Task brief: Search the records for the word "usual" and report each line that has it.

(Provided material Opens)

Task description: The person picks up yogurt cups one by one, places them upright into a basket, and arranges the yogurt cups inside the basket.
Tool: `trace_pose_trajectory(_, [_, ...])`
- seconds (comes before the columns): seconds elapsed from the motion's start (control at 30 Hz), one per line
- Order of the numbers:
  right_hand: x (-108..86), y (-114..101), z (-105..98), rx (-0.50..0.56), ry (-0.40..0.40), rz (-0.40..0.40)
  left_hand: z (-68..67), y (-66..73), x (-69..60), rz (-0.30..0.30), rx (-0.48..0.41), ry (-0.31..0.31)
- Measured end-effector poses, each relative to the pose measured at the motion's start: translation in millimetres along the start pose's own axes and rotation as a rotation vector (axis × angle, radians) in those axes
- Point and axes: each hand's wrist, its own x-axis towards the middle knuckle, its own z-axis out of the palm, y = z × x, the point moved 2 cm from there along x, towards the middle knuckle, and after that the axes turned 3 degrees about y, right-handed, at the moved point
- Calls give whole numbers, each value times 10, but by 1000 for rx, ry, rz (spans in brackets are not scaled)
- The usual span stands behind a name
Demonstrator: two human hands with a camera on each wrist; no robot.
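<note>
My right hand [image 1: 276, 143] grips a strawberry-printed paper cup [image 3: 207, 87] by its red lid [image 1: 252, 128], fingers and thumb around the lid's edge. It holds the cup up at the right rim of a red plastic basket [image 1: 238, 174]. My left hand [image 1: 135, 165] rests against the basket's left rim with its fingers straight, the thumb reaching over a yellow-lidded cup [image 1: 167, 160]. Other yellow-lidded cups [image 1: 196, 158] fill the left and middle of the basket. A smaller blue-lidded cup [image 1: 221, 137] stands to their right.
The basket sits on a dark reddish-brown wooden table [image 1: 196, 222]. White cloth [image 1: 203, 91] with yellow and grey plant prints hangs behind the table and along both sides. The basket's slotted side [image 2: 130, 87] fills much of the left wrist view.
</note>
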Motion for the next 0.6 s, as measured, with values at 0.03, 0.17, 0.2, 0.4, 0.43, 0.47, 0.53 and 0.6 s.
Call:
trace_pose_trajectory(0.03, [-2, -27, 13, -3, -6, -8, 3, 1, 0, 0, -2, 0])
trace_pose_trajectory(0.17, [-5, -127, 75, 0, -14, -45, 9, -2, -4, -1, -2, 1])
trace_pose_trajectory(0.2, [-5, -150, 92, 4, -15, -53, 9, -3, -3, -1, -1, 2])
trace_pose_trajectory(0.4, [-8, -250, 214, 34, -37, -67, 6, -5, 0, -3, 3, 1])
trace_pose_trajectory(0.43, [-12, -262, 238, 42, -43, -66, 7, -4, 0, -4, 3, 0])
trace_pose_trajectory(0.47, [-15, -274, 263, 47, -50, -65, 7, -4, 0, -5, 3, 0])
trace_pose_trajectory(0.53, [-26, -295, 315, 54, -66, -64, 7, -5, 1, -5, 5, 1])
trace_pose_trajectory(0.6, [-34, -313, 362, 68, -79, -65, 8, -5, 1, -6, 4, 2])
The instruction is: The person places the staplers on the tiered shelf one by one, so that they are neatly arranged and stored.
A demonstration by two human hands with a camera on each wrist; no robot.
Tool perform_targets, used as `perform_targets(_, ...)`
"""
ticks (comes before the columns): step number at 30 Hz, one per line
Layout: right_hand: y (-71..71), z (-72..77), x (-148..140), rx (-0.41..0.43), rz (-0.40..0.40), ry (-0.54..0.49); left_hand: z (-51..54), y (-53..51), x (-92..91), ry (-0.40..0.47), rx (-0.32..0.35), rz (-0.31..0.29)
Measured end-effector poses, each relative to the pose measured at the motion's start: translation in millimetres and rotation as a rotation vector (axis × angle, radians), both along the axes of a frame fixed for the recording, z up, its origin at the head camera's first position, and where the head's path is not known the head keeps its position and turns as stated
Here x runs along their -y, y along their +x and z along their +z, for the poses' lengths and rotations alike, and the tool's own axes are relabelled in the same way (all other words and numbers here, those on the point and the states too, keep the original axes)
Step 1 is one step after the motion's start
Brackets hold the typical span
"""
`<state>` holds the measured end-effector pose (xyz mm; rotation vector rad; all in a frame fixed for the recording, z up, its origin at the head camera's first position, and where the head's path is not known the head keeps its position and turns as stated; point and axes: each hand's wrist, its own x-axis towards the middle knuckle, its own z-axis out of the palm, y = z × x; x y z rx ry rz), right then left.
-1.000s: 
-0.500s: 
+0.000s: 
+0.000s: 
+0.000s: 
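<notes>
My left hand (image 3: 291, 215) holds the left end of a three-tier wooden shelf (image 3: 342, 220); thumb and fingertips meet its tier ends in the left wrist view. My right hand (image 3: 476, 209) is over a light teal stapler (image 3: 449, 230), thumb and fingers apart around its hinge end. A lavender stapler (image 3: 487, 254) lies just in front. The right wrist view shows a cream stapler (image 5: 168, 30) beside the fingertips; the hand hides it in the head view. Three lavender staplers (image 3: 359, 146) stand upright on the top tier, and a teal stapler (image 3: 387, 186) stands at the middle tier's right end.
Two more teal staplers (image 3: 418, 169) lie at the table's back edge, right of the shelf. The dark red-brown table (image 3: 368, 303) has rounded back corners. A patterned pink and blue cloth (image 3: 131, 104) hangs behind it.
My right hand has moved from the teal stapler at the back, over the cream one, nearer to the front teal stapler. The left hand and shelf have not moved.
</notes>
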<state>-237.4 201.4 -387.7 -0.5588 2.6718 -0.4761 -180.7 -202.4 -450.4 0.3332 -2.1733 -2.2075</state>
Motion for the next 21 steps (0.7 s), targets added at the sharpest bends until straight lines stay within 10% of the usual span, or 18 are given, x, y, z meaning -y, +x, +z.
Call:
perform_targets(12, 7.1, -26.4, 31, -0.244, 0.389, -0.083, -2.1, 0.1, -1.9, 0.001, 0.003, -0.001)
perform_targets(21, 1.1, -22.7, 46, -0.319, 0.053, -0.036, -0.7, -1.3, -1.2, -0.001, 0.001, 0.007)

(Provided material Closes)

Response box:
- The usual span stands behind a name
Motion for the next 21 steps (0.7 s), targets added at the sharpest bends until straight lines stay within 10% of the usual span, or 18 are given, x, y, z meaning -y, +x, +z.

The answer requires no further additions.